EXERCISE GOAL = From start to end, print the entire listing below exactly.

Start of DATA SECTION

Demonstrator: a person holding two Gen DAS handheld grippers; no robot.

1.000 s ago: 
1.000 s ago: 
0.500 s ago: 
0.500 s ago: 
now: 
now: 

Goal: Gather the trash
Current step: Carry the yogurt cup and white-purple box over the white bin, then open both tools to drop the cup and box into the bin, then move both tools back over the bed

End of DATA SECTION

COMPLETED TASK =
Demonstrator: a person holding two Gen DAS handheld grippers; no robot.

1.000 s ago: 
1.000 s ago: 
0.500 s ago: 
0.500 s ago: 
now: 
now: 

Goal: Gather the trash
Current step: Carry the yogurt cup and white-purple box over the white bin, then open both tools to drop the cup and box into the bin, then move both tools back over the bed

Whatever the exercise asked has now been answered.